- **Material for this task**:
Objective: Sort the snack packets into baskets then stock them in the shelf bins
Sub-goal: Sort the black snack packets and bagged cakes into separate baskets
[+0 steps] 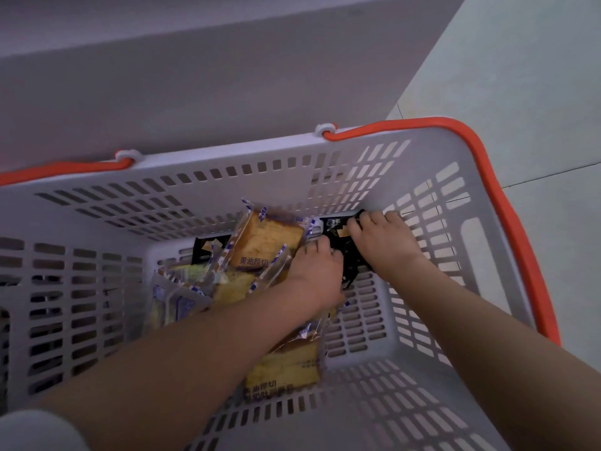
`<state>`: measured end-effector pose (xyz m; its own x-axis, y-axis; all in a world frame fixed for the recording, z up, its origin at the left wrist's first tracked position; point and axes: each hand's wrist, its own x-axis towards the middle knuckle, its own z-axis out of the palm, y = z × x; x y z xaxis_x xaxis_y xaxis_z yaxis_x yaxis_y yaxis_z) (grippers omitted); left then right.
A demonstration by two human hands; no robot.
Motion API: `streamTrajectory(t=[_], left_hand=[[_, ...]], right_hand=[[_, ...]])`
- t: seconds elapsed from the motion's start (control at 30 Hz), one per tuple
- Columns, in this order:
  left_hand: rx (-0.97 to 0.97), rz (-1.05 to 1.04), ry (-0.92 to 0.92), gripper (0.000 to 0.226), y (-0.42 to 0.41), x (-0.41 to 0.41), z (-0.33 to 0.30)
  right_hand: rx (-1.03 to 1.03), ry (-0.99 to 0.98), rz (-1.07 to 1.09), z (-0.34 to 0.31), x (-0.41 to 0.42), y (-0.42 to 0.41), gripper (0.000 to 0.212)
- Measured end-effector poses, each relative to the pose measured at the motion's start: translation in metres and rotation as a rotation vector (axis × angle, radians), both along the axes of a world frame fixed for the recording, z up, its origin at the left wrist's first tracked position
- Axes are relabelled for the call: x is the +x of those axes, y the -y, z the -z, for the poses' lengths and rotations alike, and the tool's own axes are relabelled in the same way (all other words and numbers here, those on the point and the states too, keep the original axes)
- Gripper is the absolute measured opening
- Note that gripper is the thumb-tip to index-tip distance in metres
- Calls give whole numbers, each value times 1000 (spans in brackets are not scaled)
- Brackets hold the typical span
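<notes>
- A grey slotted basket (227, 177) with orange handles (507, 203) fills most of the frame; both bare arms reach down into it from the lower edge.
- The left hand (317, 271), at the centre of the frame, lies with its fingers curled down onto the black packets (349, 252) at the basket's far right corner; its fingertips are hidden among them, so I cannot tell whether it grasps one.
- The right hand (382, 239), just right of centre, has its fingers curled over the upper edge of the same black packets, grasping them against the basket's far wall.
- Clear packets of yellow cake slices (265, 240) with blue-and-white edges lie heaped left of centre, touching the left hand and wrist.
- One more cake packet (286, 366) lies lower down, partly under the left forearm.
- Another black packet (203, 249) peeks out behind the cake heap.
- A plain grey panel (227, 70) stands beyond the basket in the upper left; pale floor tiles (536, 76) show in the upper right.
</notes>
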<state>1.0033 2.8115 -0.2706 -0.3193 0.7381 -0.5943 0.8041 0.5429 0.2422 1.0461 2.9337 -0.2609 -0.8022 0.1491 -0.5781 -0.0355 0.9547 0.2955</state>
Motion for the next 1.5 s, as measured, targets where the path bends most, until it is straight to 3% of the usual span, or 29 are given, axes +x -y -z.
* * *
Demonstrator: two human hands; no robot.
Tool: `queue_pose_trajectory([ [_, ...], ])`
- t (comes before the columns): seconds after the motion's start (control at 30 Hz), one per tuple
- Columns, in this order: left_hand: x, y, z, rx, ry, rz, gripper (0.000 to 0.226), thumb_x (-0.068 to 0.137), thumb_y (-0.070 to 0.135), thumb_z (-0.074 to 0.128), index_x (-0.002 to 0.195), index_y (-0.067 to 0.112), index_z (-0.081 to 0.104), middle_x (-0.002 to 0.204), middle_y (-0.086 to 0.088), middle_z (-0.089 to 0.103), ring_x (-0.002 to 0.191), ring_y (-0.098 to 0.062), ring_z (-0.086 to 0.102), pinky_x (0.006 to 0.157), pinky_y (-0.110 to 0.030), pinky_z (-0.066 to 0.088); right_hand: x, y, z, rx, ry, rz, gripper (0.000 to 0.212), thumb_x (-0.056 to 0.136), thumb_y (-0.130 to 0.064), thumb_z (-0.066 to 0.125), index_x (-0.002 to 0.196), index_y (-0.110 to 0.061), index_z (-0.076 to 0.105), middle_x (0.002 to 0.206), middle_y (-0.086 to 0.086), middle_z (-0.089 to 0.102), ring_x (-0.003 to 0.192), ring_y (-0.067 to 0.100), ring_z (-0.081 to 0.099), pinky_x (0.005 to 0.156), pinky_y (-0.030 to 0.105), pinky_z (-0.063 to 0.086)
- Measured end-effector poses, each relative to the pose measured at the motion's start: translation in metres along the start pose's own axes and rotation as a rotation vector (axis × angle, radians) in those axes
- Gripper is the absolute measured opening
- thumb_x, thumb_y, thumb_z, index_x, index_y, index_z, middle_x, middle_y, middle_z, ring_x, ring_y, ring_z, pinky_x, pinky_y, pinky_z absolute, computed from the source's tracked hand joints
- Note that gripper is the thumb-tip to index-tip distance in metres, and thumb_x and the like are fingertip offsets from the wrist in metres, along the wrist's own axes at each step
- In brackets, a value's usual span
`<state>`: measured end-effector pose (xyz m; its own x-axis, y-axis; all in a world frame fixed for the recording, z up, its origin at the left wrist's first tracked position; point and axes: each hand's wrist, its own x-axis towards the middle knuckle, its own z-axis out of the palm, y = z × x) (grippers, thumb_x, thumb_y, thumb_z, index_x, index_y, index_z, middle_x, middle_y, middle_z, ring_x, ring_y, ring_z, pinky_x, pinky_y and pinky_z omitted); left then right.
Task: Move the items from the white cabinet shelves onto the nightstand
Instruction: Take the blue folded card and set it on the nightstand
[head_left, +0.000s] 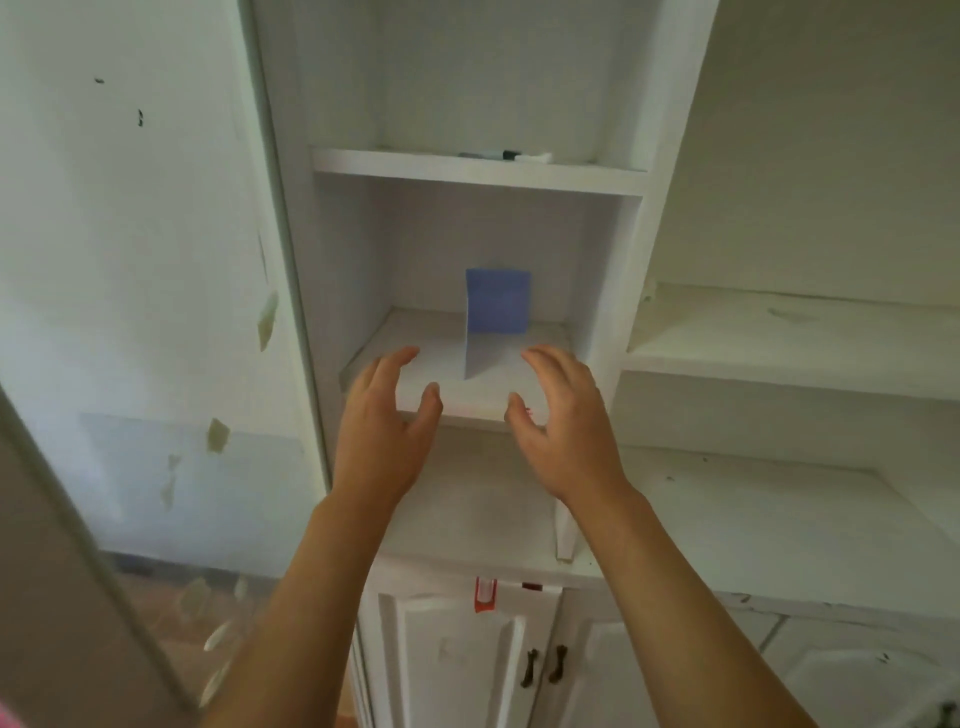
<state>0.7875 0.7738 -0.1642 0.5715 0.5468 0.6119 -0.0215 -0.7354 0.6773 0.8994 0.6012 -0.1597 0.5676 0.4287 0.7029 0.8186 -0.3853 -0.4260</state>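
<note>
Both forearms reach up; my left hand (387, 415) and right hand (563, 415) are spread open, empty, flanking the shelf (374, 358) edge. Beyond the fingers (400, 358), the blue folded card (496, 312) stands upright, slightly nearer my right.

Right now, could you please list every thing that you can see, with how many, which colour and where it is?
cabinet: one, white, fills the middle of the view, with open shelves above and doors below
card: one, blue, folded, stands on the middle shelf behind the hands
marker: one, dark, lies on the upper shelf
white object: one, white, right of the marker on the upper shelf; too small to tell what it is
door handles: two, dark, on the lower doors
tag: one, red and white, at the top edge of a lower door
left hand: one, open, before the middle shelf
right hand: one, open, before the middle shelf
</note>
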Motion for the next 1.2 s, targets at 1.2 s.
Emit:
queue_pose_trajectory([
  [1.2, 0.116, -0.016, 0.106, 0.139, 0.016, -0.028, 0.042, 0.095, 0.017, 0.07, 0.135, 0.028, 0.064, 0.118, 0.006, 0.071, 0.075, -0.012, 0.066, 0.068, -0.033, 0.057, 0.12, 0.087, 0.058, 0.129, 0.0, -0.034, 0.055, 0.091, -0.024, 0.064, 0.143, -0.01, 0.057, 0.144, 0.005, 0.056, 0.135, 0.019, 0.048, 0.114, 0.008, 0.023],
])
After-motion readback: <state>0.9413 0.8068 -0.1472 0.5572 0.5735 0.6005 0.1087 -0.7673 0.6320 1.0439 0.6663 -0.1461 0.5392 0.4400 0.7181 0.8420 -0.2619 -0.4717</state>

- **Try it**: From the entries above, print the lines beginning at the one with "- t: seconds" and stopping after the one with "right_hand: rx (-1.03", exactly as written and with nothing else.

- **Final answer**:
- t: seconds elapsed from the motion's start (control at 30 Hz), one per tuple
- Columns, in this order:
  left_hand: rx (-0.97 to 0.97), rz (-1.05 to 1.04), ry (-0.92 to 0.92), gripper (0.000 to 0.226), y (-0.42 to 0.41), x (-0.41 to 0.41), z (-0.33 to 0.30)
  right_hand: rx (-1.03 to 1.03), ry (-0.99 to 0.98), rz (-1.07 to 1.09), z (-0.34 to 0.31), x (-0.41 to 0.42), y (-0.42 to 0.41), gripper (0.000 to 0.212)

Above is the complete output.